We’ve all observed a variety of nervous speakers over the years. For me, none was as terrified as a student of mine on her first day of Public Speaking class in college. She was so scared of the words “public speaking,” that she could not even allow herself to enter the classroom. Before starting class I had to speak to her in the hallway and let her know we were about to begin. Although she had registered for my class, she was in a great state of angst and simply could not bring herself to cross the threshold of the classroom door. Her fear of speaking in public was too great. Sadly, nobody was even delivering speeches that first day.

This example of severe speech anxiety is unfortunate. Obviously, there were deeper issues at play here as well. For most of us, though, it is possible rise above the fear of the unknown and deliver memorable, powerful presentations to a complete group of strangers. Following are some tips I’ve devised for clients and myself over the years. Feel free to experiment with them and see how they work for you.

No, there’s no beta blockers involved! This is the all-natural approach. Keep in mind, too, that speaking is a journey. The more presentations you do, the more your confidence and ability will grow.

4 Rs for Rising above Speech Anxiety:

1. REHEARSE out loud to somebody you know beforehand.

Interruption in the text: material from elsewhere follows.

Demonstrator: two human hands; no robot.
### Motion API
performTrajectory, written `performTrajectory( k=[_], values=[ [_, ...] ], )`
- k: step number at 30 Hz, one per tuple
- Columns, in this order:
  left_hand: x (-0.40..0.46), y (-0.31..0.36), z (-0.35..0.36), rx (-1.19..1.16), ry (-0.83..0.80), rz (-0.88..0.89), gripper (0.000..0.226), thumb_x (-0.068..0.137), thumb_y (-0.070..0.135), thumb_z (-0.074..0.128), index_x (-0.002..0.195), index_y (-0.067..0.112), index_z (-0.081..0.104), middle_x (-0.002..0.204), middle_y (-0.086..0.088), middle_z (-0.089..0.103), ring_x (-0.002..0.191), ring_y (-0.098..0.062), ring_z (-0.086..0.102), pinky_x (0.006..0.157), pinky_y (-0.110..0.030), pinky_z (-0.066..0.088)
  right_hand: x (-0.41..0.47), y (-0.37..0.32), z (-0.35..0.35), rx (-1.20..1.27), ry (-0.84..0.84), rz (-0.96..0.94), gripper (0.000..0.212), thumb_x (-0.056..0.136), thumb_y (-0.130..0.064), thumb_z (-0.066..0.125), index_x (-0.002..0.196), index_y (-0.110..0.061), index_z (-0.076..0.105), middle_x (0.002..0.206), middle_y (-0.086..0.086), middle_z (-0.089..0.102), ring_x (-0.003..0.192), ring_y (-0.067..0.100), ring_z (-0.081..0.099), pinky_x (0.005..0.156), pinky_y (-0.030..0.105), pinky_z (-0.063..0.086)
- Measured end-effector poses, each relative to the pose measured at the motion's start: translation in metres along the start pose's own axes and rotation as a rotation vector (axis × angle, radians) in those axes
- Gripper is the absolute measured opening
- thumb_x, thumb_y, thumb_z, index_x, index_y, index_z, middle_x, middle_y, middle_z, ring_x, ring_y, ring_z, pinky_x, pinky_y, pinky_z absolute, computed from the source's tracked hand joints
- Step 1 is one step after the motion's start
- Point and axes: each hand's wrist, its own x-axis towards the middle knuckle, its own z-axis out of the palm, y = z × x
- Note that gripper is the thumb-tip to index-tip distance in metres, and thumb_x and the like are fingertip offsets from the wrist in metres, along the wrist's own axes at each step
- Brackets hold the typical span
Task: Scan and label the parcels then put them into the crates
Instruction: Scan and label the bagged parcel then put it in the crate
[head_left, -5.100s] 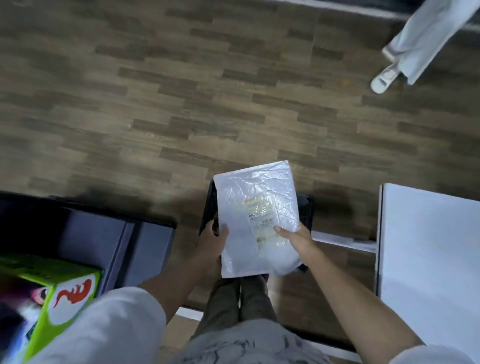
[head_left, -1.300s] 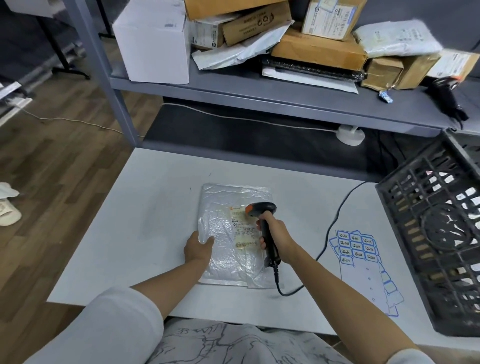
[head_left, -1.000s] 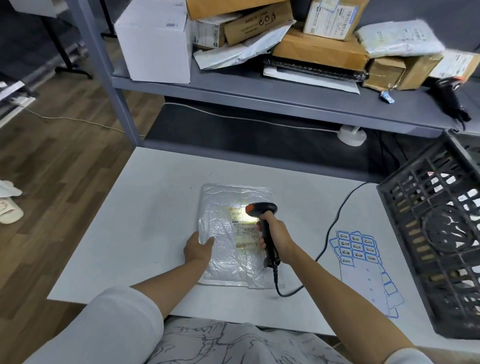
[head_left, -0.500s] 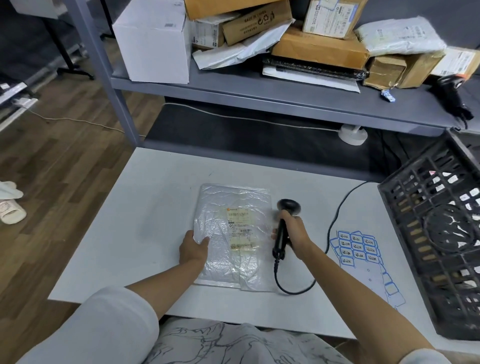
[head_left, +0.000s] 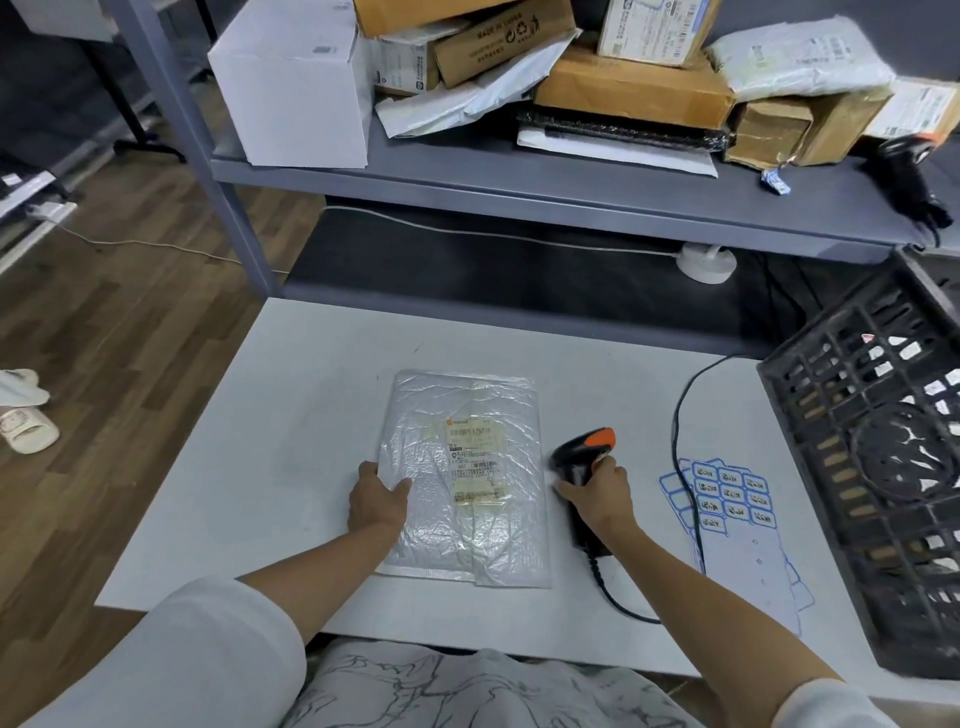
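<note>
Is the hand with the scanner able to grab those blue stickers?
Probably not yet: the right hand is wrapped around the barcode scanner. The blue sticker sheet lies uncovered just beside it, so only the scanner hinders it.

— What sort of place is being shown here?
— A parcel-sorting workroom: a grey metal shelf (head_left: 519, 182) is piled with cardboard boxes (head_left: 631, 91) and mailers, a sheet of blue labels (head_left: 737, 509) is laid on the white table (head_left: 270, 415), and a black crate (head_left: 872, 467) is set alongside.
</note>
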Motion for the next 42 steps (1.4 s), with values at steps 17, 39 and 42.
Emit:
performTrajectory(
  k=[17,39,42],
  values=[
    [-0.004,0.006,0.012,0.244,0.068,-0.025,0.055,0.09,0.021,0.061,0.133,-0.004,0.038,0.129,-0.029,0.046,0.122,-0.042,0.043,0.098,-0.047,0.039,0.009,0.13,-0.1,0.021,0.347,0.416,0.041,0.093,-0.014,0.055,0.126,0.009,0.045,0.125,0.036,0.044,0.117,0.048,0.043,0.095,0.048,0.038],
    [-0.007,0.014,0.021,0.245,0.1,-0.069,0.053,0.09,0.018,0.061,0.129,-0.007,0.037,0.13,-0.029,0.043,0.122,-0.042,0.041,0.099,-0.048,0.037,0.083,0.26,-0.109,0.225,0.201,0.682,0.089,0.05,-0.039,0.09,0.121,-0.002,0.051,0.115,0.02,0.061,0.107,0.039,0.057,0.093,0.047,0.048],
    [-0.006,0.015,0.02,0.243,0.095,-0.073,0.054,0.09,0.018,0.061,0.129,-0.008,0.036,0.131,-0.029,0.042,0.123,-0.042,0.04,0.1,-0.048,0.037,0.041,0.207,-0.126,0.257,0.27,0.619,0.062,0.061,-0.028,0.087,0.111,-0.003,0.059,0.098,0.018,0.066,0.091,0.037,0.061,0.086,0.048,0.052]
  ],
)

Even if you’re not thoroughly ready to do a run-through with a friend or family member, do it anyway. The dynamic space that you create when a presenter and a real audience member interact is invaluable. You will always learn something from the rehearsal, and the elements that need to change will naturally emerge. In addition, practicing out loud is the medium in which you’ll be delivering your presentation. Different parts of your brain are engaged for oral delivery versus just reviewing speaking notes in your head. Because you’ll be delivering it as an oral form, you need to practice formulating the words in oral rehearsal. Inviting someone you know to be your live audience member will be enough to simulate any speech anxiety symptoms in a safe environment. Observe any anxiety signs that manifest and practice the 4 Rs as you rehearse.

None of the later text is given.